▶ **GIVEN DATA**
Content starts

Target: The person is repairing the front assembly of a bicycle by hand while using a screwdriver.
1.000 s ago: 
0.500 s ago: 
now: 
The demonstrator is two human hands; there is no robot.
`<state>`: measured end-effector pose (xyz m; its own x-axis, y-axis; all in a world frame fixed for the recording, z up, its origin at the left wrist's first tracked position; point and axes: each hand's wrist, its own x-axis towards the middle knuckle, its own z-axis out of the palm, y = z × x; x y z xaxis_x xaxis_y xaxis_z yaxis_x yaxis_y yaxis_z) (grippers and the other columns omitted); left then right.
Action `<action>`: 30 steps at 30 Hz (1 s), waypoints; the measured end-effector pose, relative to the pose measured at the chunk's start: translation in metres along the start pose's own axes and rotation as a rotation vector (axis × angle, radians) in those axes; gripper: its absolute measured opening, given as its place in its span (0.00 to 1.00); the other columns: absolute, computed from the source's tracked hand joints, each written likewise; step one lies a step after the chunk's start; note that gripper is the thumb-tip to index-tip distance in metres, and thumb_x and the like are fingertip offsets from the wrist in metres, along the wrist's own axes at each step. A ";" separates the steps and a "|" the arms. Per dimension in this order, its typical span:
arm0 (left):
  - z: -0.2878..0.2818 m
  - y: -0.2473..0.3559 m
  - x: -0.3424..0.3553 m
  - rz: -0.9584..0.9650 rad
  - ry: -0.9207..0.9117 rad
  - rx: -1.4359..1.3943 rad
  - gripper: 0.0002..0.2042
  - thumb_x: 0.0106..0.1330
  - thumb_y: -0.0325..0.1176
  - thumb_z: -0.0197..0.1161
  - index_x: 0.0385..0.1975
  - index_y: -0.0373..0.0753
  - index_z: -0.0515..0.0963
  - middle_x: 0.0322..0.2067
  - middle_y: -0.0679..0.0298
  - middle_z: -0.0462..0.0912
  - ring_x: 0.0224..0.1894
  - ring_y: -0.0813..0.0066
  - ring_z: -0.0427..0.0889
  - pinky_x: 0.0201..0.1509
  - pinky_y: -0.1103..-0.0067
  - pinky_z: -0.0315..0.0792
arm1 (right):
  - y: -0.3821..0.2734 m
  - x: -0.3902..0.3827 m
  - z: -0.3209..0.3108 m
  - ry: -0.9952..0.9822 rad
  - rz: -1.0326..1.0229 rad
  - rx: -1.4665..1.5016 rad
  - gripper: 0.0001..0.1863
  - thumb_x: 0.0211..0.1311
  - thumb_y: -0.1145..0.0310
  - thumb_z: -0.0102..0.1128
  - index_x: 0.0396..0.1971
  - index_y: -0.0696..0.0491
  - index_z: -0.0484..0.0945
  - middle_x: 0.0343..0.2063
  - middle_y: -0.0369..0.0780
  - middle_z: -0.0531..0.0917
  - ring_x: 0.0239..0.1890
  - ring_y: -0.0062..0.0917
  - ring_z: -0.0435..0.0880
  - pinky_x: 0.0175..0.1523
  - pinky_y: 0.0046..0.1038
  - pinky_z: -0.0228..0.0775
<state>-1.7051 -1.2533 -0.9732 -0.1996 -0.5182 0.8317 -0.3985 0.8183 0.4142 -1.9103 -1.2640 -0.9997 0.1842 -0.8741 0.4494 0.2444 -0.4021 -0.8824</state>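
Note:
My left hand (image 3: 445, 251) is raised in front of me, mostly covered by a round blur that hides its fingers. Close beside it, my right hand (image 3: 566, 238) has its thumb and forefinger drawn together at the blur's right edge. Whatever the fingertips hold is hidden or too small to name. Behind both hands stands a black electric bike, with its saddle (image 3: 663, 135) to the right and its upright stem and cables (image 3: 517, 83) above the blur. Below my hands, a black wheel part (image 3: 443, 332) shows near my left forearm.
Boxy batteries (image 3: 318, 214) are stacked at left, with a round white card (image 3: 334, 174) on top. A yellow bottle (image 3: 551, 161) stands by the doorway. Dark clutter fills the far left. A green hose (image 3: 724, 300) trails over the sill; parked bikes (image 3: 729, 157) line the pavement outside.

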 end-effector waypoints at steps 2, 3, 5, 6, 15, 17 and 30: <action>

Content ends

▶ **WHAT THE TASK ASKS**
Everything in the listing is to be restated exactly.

▶ **SOLUTION**
Target: The person is repairing the front assembly of a bicycle by hand while using a screwdriver.
1.000 s ago: 
0.500 s ago: 
now: 
The demonstrator is two human hands; there is no robot.
`<state>`: measured end-effector pose (xyz m; its own x-axis, y-axis; all in a world frame fixed for the recording, z up, its origin at the left wrist's first tracked position; point and axes: each hand's wrist, its own x-axis towards the middle knuckle, its own z-axis out of the palm, y = z × x; x y z xaxis_x xaxis_y xaxis_z yaxis_x yaxis_y yaxis_z) (grippers and the other columns omitted); left then right.
Action `<action>`: 30 steps at 30 Hz (1 s), waypoints; the measured end-effector pose, relative to the pose measured at the chunk's start: translation in metres along the start pose's own axes and rotation as a rotation vector (axis × angle, radians) in those axes; gripper: its absolute measured opening, given as its place in its span (0.00 to 1.00); the other columns: absolute, computed from the source's tracked hand joints, each written likewise; step one lies a step after the chunk's start; note that gripper is the thumb-tip to index-tip distance in metres, and thumb_x and the like are fingertip offsets from the wrist in metres, along the wrist's own axes at each step. A ";" separates the steps and a "|" the arms. Per dimension in this order, its typical span:
arm0 (left):
  - z: -0.2878..0.2818 m
  - y: -0.2473..0.3559 m
  - x: -0.3424..0.3553 m
  - rz: -0.9584..0.9650 rad
  - ry: -0.9207..0.9117 rad
  - rx: -1.4359..1.3943 rad
  - gripper: 0.0002..0.2042
  - thumb_x: 0.0106..0.1330
  - thumb_y: -0.0325..0.1176
  - thumb_z: -0.0197..0.1161
  - index_x: 0.0385..0.1975
  - index_y: -0.0373..0.0753
  - index_z: -0.0515..0.0963
  - middle_x: 0.0322..0.2067
  - middle_y: -0.0679..0.0298
  - middle_z: -0.0462..0.0912
  - ring_x: 0.0224..0.1894
  - ring_y: -0.0813..0.0066
  - ring_z: -0.0427..0.0889
  - pinky_x: 0.0201..0.1509
  - pinky_y: -0.1103..-0.0067
  - pinky_z: -0.0315..0.0792
arm1 (right):
  - y: -0.3821..0.2734 m
  - x: -0.3902..0.3827 m
  - z: -0.3209..0.3108 m
  - ry: -0.9952..0.9822 rad
  - rz: -1.0326..1.0229 rad
  - rx: -1.4665..1.5016 rad
  - gripper: 0.0001..0.1863
  - thumb_x: 0.0211..0.1311
  - thumb_y: -0.1145..0.0310
  - thumb_z: -0.0102..0.1128
  - index_x: 0.0396..0.1971
  - index_y: -0.0696..0.0491
  - index_z: -0.0484..0.0945
  - middle_x: 0.0343..0.2063
  - middle_y: -0.0369..0.0780
  - middle_z: -0.0531..0.0917
  - ring_x: 0.0239..0.1890
  - ring_y: -0.0062..0.0917
  - ring_z: -0.0435..0.0880
  - pinky_x: 0.0175..0.1523
  - pinky_y: 0.0046..0.1038
  - pinky_z: -0.0228..0.0775
<state>-1.7051 -1.2533 -0.9732 -0.1996 -0.5182 0.8317 -0.3985 0.8183 0.4142 -1.9103 -1.2640 -0.9997 0.1842 -0.8741 0.4494 0.2444 -0.4021 -0.8824</state>
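Note:
My left hand (image 3: 445, 251) is raised in front of me, mostly covered by a round blur that hides its fingers. Close beside it, my right hand (image 3: 566, 238) has its thumb and forefinger drawn together at the blur's right edge. Whatever the fingertips hold is hidden or too small to name. Behind both hands stands a black electric bike, with its saddle (image 3: 663, 135) to the right and its upright stem and cables (image 3: 517, 83) above the blur. Below my hands, a black wheel part (image 3: 443, 332) shows near my left forearm.
Boxy batteries (image 3: 318, 214) are stacked at left, with a round white card (image 3: 334, 174) on top. A yellow bottle (image 3: 551, 161) stands by the doorway. Dark clutter fills the far left. A green hose (image 3: 724, 300) trails over the sill; parked bikes (image 3: 729, 157) line the pavement outside.
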
 end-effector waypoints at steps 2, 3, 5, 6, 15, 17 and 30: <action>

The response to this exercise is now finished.